As for the statistical background, values below zero are caused by the combination of your predictors (independent variables). Where the outputs are below 0, your predictors in combination with your betas (the values that determine how strong and what direction the relation between your preditors and dependent variable is) result in the output being below zero. You should therefore investigate where the negative values are, and what the predictor input values are at that location. If you have the regression equation you will get a mathematical explanation why the predicted value at that location is below 0.
From that point you know what predictor is/ predictors are causing the negative value. You will have to apply your common sense/biological expertise to see what you should do next. Several options are:
- Remove the predictor that causes the output to be negative
- Investigate wheter the relationship between the predictor and the independent variable is indeed linear. You can check this with a error risidual plot. The risiduals should be evenly distributed along the predictors range (as is in the last example of the picture). If the relation is not linear (the first or second example), you should not use a linear relationship. If your software allows it you should change the relationship to a exponential or other type that better fits the data.

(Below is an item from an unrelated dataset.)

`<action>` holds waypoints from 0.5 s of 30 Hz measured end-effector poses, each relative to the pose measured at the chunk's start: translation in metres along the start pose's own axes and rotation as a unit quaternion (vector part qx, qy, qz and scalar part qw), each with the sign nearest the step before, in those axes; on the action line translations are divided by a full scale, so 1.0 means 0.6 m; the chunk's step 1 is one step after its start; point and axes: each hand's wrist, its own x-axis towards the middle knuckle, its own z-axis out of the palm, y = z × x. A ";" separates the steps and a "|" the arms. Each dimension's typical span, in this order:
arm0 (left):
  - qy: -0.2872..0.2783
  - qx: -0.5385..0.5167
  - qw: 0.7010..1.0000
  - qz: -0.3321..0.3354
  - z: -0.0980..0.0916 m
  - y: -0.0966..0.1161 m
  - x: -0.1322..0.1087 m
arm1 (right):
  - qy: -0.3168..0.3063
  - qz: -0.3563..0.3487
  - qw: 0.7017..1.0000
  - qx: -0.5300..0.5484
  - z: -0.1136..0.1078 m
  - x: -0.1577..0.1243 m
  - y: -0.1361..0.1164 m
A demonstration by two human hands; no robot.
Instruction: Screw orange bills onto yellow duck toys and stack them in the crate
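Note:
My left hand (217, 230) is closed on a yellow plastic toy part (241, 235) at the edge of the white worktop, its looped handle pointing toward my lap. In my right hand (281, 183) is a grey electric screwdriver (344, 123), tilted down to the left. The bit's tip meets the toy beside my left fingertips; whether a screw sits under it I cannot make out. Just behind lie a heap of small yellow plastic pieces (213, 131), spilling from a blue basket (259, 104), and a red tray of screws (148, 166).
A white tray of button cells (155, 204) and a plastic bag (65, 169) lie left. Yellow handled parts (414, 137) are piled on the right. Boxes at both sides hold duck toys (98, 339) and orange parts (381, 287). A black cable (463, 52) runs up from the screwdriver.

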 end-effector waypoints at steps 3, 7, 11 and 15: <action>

Also, it is worth posing youself the question what the goal of your analysis is, as this will influence your statistical methods. See this or this article. In short:
- if you are predicting, a data driven approach can be better. Multicolinearity and significance are less of a problem, the only criterion is how well you predict (but do be carefull for overfitting)
- if you are explaining, strict assumtpions exist, and there is need for a theory driven model.
Also pose yourself the question whether or not the use of 1 model through the research area is valid. Perhaps you should use a geographically weighted model (either linear regression or otherwise).